Я, в принципе, даже в этом невеликом разумом теле отлично понимаю, где определяется политика, которую внедряют такие вот воронцовы. В каких кабинетах.
— Для вас — да, для нас — нет, — Серёга равнодушен. — Мы свой выбор сделали, кого будем слушать. Ржевский, не дрочи судьбу, а? — на какое-то мгновение он даже становится нормальным. — Вали с богом⁈ Ты заметил, я с тобой даже нормально разговариваю?
— Оценил.
— До чёрной кости никому дела нет! — он распаляется и входит в раж. — Простой народ, за который ты так радеешь, был, есть и будет инструментом!

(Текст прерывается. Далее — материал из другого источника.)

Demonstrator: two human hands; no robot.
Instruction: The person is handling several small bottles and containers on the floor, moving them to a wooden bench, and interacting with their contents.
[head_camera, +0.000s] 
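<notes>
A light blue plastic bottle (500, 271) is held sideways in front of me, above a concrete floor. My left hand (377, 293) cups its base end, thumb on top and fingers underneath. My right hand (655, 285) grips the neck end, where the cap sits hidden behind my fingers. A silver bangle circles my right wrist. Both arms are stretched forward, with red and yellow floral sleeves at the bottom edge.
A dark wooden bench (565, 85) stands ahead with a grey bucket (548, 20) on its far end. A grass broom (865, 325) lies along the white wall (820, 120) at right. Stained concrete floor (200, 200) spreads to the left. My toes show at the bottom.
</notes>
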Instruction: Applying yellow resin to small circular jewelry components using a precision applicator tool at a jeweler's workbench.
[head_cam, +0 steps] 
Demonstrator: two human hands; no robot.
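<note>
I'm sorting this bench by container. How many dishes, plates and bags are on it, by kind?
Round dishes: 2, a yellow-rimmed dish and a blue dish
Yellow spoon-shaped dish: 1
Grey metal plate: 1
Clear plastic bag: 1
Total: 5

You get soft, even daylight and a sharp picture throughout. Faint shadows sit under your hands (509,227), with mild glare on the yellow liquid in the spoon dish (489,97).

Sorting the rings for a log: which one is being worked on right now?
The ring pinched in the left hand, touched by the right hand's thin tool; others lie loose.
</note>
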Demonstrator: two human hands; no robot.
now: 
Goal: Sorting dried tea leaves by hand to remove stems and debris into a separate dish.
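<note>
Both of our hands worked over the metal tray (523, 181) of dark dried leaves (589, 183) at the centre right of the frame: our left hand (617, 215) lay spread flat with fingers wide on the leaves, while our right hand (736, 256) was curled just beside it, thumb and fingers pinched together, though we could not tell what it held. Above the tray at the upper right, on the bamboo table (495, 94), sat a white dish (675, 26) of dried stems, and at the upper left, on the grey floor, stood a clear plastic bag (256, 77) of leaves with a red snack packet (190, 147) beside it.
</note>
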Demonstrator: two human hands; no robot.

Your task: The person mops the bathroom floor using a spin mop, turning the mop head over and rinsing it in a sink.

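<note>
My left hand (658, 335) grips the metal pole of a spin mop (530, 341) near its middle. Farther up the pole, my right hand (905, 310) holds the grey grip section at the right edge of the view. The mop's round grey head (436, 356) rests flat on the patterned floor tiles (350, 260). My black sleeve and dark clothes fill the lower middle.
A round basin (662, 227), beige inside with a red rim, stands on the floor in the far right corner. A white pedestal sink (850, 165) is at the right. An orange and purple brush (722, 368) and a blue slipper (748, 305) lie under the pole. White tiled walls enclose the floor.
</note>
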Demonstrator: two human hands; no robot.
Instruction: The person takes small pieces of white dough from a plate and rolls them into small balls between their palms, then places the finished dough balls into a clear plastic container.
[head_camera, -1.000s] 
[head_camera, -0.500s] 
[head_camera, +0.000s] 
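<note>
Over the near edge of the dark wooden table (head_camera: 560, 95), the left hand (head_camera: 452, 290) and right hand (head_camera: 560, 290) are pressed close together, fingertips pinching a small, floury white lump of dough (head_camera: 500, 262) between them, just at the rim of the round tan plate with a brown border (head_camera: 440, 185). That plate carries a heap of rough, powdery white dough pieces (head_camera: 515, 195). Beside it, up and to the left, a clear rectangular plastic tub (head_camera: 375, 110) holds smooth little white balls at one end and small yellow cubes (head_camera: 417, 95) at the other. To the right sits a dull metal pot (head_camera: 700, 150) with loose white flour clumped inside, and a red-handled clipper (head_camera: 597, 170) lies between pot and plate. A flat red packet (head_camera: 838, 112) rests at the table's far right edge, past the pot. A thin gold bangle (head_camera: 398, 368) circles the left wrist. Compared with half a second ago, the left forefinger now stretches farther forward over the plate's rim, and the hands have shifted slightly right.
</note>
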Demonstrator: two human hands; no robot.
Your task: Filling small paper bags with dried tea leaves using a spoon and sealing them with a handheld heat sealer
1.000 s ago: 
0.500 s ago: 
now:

— В Хартии сказано, он — единственный источник власти, — замечаю.
— Не буду тебе говорить, куда ты с этой Хартией можешь сходить через месяц. Ладно, чтобы не толочь воду в ступе… Политический курс определён, отклонения от него не будет. Система инерционна, команду она получила, команда будет выполнена.
— М-да уж.
— Я с тобой сейчас гораздо больше наговорил, чем мне бы следовало!
— Останется между нами, слово Ржевского.
Какое-то время молчим, думая каждый о своём.
— Какая твоя программа минимум была? — интересуется собеседник после паузы. — А то я даже не ожидал, что ты нормально разговаривать можешь. Интересно услышать вторую часть.
— Минимум: обсуждаем правила, которые не нарушаем ни при каких обстоятельствах.
— Например? — в глазах внутреннего разведчика вспыхивает интерес.
Не дорос, похоже, кто-то до конвенций о методах ведения войны, если даже непоследний человек понятиями не оперирует.
— По детям не стреляем. Пленных не пытаем, по крайней мере, раненых. Без необходимости ради удовольствия не издеваемся. Это были примеры, я могу много перечислять.
Хотя стоп, насчёт всего общества я, пожалуй, погорячился. Далия примера ради приводила их правила войны в Заливе: стариков и женщин трогать нельзя, уничтожать деревья — тоже, травить воду в источниках — харам, далее по списку.
Вдруг и сейчас получится к чему-то прийти?
— А-а-а, — граф пренебрежительно взмахивает рукой, утрачивая интерес к теме. — Это ж для внешних войн годится, не для внутренних. Хотя предложение было хорошим.
Всё ясно. Встаю, разворачиваюсь и ухожу, не прощаясь.
Признаться, до этого кабинета с внутренней разведкой я не сталкивался, даже в голову словосочетание не приходило: у нас, из-за обилия враждебных друг другу рас, против своих народов разведки не ведут. Потому внешняя есть, а вот какая-то другая — уже откровение.
Здесь наоборот. Здесь подобные инструменты и против своего народа в ходу. Чонг обмолвилась, и у них такая структура есть, как Воронцов, и не только у них.
Приводить народ Соты к покорности намечено в короткие сроки, оттого авральными методами. Воронцов прямо не сказал, но между строк видно.